I second the motion for the Grayson model. I would also point out that these were acceptable in Japan, and not just the U.S.

In Japan, you take off and put on your shoes fairly often. I had a pair of dressy moc-toed shoes with a penny strap on them (like a high-end penny loafer) that I wore often. But the tassel loafer was a better choice most of the time.

I'm told that Gucci loafers are a good choice in some places, but I never see them around here. Some say it's a New York thing.

Doctor Damage's Del Toros might also work in some situations, but that sounds like a Los Angeles/ Miami thing to me. You know, light colored suit, no necktie, del toro slippers, and no socks.

Not my cup of tea.


----------



## Trimmer (Nov 2, 2005)

*What are some sans-laces choices out there?*

The 'Cambridge' shoe aka the 'Boston boot'. Have a look at this thread:

https://askandyaboutclothes.com/community/showthread.php?t=49708&highlight=cleverley+bostonhttps://askandyaboutclothes.com/community/showthread.php?t=49708&highlight=cleverley+boston&page=2


----------



## misterdonuts (Feb 15, 2008)

Trimmer said:


> The 'Cambridge' shoe aka the 'Boston boot'. Have a look at this thread:
> 
> https://askandyaboutclothes.com/community/showthread.php?t=49708&highlight=cleverley+boston


+10. Absolutely love the style.


----------



## donk93953 (Feb 8, 2007)

I have several pair of the Crockett & Jones Langham and Cavendish models in various colors and materials. All tassel loafers.

Also, the Henley Cordovan makes a nice addition.

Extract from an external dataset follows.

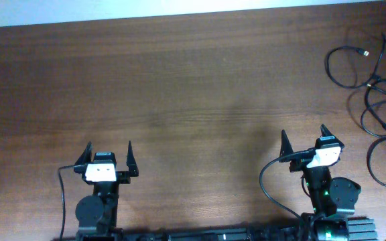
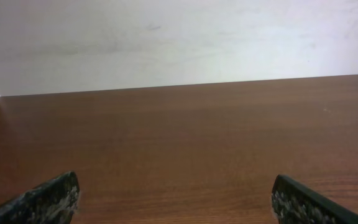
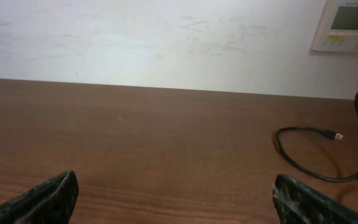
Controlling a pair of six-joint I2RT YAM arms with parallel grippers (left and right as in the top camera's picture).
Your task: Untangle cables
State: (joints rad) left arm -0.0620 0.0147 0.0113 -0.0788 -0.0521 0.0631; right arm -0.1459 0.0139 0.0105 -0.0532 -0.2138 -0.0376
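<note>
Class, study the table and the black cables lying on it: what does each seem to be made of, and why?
Table: wood or wood-look laminate, smooth reddish-brown, faint sheen; streaky grain shows. Cables: likely plastic or rubber sheathing, matt black; they lie in soft loose loops. One plug tip looks metallic.

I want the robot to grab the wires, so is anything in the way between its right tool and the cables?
Nothing visible is. The right tool is open, and only bare brown table lies between it and the cables, which sit in loose loops near the table's right edge.
</note>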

Much like the Brooks Bros's Cordovan Low Vamp Loafer.

The only lace ups I have in my armoire are, well, Crockett and Jones: 
Chiltern...suede chukka
3 pairs of Conistons in various finishes
Two pair of work boots, that don't stay with my good clothes.

Oh, yeah, and a pair of Converse Jack Purcell's...


----------



## Trimmer (Nov 2, 2005)

Trimmer said:


> The 'Cambridge' shoe aka the 'Boston boot'. Have a look at this thread:
> 
> https://askandyaboutclothes.com/community/showthread.php?t=49708&highlight=cleverley+boston


And see Will's post today:

https://asuitablewardrobe.dynend.com/2008/04/air-travel-shoes.html

". . . ordinary loafers, with or without tassels, aren't formal enough to pair with most suits, and that's when I pull out the elastic sided shoes."
__________________


----------



## bd79cc (Dec 20, 2006)

dpihl said:


> You know, light colored suit, no necktie, del toro slippers, and no socks.


Sounds like the Central and South American vacationers we get here. Make sure to include the Peugeots, SEATs, and big BMWs they like to drive. Friendly, well-mannered folks. Perfect opportunity to practice one's Spanish.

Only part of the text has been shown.